On Mar 23, 2016, at 2:59 PM, Quentin Colombet via llvm-dev <llvm...@lists.llvm.org> wrote:


On Mar 23, 2016, at 2:44 PM, vivek pandya <vivekv...@gmail.com> wrote:



Vivek Pandya


On Wed, Mar 23, 2016 at 10:18 PM, Quentin Colombet <qcol...@apple.com> wrote:
The pass manager already has support for calligraph connected region IIRC.
If I am not wrong Quentin and Mehdi Amini refers to CallGraphSCCPass.cpp 

Yes.

As for the regmask part, we probably could hack something up in a week or so, but I believe this is not what Vivek had in mind.

Which operands should be kept in registers between function call should be justifying and for that we can take help from some research work ( some of I mentioned previously I have to read it again. Please suggest some more relevant papers  ) once that is implemented we can update the regmask for a call instruction to indicate which registers are free to be used.

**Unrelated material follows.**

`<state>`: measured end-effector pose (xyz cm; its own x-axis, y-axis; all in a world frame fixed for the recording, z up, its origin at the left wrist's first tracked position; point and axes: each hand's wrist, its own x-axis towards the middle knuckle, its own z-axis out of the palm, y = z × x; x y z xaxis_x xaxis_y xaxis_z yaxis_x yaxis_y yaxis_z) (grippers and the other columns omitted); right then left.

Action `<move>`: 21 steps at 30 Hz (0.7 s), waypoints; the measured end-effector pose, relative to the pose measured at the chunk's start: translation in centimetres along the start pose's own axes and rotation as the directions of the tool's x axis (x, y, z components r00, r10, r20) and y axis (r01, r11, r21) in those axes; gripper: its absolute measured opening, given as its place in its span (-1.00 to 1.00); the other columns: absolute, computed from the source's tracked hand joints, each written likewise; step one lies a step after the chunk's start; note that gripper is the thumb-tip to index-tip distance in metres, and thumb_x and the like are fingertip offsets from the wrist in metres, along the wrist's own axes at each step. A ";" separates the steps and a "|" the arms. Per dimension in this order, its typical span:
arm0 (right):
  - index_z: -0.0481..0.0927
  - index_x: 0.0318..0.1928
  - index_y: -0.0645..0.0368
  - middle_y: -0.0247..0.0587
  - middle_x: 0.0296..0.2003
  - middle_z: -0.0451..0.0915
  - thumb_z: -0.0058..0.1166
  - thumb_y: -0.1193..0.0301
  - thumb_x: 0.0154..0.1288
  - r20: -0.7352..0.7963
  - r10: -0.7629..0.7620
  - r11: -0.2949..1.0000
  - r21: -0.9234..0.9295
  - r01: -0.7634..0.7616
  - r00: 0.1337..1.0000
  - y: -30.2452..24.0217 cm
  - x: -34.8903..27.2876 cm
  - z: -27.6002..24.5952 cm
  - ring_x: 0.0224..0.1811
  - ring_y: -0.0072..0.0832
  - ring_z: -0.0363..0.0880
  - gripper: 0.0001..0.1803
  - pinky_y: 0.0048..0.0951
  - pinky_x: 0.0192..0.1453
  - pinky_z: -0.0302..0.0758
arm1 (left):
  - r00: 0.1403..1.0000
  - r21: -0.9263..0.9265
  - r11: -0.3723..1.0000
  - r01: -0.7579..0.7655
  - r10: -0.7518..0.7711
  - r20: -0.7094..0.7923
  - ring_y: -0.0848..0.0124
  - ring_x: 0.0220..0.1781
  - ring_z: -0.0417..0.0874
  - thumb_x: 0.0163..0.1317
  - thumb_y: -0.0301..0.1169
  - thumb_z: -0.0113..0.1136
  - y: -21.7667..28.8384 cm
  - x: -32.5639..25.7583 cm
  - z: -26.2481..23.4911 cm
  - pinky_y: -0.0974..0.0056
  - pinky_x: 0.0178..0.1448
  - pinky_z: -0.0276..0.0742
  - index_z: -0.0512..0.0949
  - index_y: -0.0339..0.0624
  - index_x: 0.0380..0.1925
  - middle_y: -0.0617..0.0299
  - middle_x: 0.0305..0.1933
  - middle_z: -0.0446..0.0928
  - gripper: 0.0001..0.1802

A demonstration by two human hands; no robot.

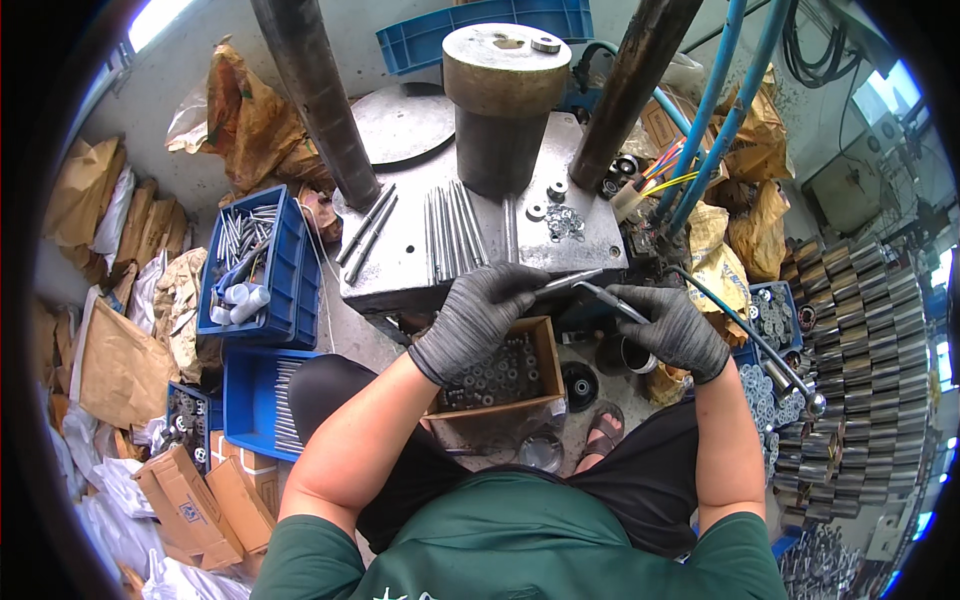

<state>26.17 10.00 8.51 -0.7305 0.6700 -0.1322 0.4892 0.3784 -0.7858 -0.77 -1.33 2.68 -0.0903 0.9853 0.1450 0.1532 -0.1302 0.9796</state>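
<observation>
Pinching a thin grey metal rod (567, 281) in closed grey-gloved left hand (480, 310) fingers, gripping a slim metal tool (612, 300) in curled grey-gloved right hand (668, 325), meeting tip to tip above the brown cardboard box of small metal rings (500, 375), just before the grey steel press table (460, 225).

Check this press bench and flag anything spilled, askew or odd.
Small washers lie scattered loose on the metal press plate rather than in a box. Crumpled brown paper bags are heaped around the bench. The rods lie fairly orderly. Both gloved hands, left hand and right hand, each hold a thin rod.
</observation>
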 end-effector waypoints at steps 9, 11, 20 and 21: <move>0.63 0.24 0.24 -0.13 -0.15 0.78 0.31 0.45 0.28 0.223 0.069 0.991 0.095 -0.092 0.972 0.0 0.1 1.3 -0.14 -0.58 0.69 -0.50 -0.45 0.01 0.64 | 0.953 -0.307 0.921 0.241 -0.165 0.254 0.62 -0.38 0.58 0.51 -0.29 0.12 0.4 -0.1 0.5 0.46 -0.28 0.53 0.57 -0.30 0.21 0.22 -0.21 0.68 -0.60; 0.62 0.24 0.23 -0.12 -0.13 0.78 0.31 0.46 0.27 0.222 0.046 0.994 0.091 -0.068 0.974 0.5 0.1 1.4 -0.12 -0.55 0.70 -0.49 -0.44 0.03 0.64 | 0.945 -0.329 0.906 0.267 -0.180 0.273 0.60 -0.41 0.57 0.51 -0.25 0.12 0.4 -0.1 0.5 0.47 -0.30 0.52 0.57 -0.30 0.21 0.23 -0.23 0.68 -0.58; 0.56 0.30 0.24 -0.22 -0.03 0.70 0.32 0.51 0.22 0.124 -0.300 0.951 -0.041 0.307 0.946 1.8 1.0 1.8 -0.07 -0.57 0.65 -0.41 -0.45 0.04 0.61 | 0.866 -0.547 0.692 0.471 -0.247 0.434 0.57 -0.64 0.50 0.49 -0.28 0.09 0.3 0.3 0.0 0.52 -0.54 0.40 0.53 -0.43 0.20 0.17 -0.35 0.68 -0.55; 0.55 0.31 0.25 -0.34 -0.08 0.66 0.28 0.53 0.27 0.089 -0.455 0.875 -0.139 0.463 0.886 1.8 1.3 2.0 -0.17 -0.68 0.59 -0.44 -0.48 -0.10 0.61 | 0.849 -0.604 0.615 0.507 -0.236 0.472 0.56 -0.67 0.50 0.48 -0.29 0.09 0.3 0.3 -0.2 0.51 -0.58 0.38 0.52 -0.44 0.21 0.14 -0.36 0.69 -0.54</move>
<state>25.15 10.21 5.73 -0.9121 0.3652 0.1865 0.1565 0.7303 -0.6649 -0.90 -1.11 3.05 0.3518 0.9198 -0.1738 -0.5459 0.3524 0.7602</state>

Am I going in correct direction ?

I do not know if there is a paper on this as this is quite trivial, but IIRC Open64 register allocator does that.
Anyhow, the algo is:
Given a call graph SCC
- Allocate the function with no calls or where each callee has been allocated
- Propagate the clobbered registers to the callers of that function by updating the related regmasks on the callsites.
Repeat until no more candidate.

Right direction overall. The simplest approach to this is feasible within a summer and should definitely give you good results when you have cases of hot calls with many spill/fills around it that could be eliminated.

One does not necessarily need the call graph. The compiler can do this as an opportunistic optimization. The callee collects a resource mask and the caller consumes it when it is “there”. Within a module when the callee”leaf” is compiled before the caller the information is “there”. When the call graph is available you want a bottom up walk for this optimization. 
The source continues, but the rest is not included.